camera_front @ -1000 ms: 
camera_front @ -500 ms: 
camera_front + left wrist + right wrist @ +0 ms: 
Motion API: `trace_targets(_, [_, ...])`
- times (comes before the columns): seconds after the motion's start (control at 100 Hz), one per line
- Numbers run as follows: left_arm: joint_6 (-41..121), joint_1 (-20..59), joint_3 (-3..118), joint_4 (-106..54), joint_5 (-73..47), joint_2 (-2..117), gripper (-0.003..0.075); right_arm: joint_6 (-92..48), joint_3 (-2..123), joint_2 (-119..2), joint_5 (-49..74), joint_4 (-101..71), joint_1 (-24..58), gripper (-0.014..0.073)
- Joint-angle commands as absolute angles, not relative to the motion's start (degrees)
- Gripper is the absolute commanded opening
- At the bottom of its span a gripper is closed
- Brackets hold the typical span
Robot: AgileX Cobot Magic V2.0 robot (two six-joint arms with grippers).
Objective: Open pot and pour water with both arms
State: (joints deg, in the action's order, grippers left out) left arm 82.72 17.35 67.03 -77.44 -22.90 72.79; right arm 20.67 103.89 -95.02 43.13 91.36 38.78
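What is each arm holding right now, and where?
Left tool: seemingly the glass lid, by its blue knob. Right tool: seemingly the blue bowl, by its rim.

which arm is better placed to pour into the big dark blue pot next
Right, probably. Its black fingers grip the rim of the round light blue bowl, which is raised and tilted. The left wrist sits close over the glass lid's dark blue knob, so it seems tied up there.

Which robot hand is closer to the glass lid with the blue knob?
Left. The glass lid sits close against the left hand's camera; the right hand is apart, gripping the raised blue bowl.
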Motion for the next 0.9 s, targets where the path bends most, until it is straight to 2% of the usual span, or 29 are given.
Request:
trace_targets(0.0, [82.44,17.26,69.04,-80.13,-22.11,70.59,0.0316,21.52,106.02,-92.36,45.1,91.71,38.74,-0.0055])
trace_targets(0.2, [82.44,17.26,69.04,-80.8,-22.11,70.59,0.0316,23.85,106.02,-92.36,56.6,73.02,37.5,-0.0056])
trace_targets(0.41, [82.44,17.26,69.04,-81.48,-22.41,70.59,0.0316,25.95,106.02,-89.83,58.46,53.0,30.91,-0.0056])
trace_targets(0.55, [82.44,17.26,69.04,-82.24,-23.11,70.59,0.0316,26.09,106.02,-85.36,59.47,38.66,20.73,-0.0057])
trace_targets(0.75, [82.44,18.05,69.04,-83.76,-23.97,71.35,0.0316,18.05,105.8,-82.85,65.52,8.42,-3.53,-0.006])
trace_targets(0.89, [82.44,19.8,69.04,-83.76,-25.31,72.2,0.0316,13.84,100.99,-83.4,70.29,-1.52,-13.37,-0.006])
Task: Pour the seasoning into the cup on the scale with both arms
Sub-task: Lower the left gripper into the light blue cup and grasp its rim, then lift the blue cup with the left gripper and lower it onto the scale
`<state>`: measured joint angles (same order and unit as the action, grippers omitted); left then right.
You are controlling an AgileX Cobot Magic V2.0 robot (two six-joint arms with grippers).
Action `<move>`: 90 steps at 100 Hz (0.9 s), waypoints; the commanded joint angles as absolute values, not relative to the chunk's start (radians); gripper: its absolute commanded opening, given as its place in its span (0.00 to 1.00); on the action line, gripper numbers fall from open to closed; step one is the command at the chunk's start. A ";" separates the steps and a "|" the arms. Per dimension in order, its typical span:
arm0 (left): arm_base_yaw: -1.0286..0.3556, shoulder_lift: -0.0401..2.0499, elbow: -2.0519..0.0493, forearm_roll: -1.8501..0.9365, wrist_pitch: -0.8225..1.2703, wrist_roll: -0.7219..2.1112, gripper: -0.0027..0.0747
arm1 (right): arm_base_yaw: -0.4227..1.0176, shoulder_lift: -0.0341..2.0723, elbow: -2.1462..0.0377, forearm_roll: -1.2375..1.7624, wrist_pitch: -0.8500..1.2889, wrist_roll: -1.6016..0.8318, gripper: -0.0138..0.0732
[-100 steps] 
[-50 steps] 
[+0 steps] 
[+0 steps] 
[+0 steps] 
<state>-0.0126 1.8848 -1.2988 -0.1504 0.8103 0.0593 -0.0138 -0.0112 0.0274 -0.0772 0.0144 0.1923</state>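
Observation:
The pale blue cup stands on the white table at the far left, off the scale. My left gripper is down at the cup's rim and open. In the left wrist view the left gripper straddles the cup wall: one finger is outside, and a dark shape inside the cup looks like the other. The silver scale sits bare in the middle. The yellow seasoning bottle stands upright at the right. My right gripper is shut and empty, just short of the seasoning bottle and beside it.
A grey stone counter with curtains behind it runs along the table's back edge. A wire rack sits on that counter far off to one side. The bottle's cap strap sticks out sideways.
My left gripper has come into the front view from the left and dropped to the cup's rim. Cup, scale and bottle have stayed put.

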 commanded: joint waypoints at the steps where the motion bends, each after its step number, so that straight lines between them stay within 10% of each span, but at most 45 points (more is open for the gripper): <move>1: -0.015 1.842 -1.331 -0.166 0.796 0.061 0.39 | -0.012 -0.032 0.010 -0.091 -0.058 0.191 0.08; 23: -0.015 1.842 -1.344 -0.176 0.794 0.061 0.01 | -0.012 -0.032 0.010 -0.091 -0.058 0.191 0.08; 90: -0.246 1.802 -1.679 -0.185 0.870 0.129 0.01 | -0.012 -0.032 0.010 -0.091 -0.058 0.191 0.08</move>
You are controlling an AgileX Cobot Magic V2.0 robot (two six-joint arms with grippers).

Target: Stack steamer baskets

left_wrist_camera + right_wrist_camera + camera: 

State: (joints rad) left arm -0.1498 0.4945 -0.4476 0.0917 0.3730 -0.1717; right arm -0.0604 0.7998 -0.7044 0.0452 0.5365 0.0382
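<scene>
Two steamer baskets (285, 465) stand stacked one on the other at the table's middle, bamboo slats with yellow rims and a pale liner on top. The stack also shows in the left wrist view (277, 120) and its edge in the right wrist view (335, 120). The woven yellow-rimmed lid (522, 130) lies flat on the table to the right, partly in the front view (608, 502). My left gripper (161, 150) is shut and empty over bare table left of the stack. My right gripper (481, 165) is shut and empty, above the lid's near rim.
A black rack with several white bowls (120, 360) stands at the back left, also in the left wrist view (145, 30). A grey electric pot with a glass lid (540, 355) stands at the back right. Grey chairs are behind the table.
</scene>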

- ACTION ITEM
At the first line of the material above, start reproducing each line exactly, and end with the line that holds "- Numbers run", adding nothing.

- ANSWER FOR THIS EXERCISE
camera_front @ -1000 ms: 
camera_front @ -500 ms: 
camera_front + left wrist + right wrist @ +0 ms: 
Motion API: `trace_targets(_, [_, ...])`
- times (comes before the columns): seconds after the motion's start (control at 100 Hz), one per line
- Numbers run as follows: left_arm: joint_6 (-41..121), joint_1 (-20..59), joint_3 (-3..118), joint_4 (-106..54), joint_5 (-73..47), joint_2 (-2..117), gripper (-0.003..0.075); right_arm: joint_6 (-92..48), joint_3 (-2..123), joint_2 (-119..2), joint_5 (-49..74), joint_4 (-101..71), joint_1 (-24..58), gripper (-0.014..0.073)

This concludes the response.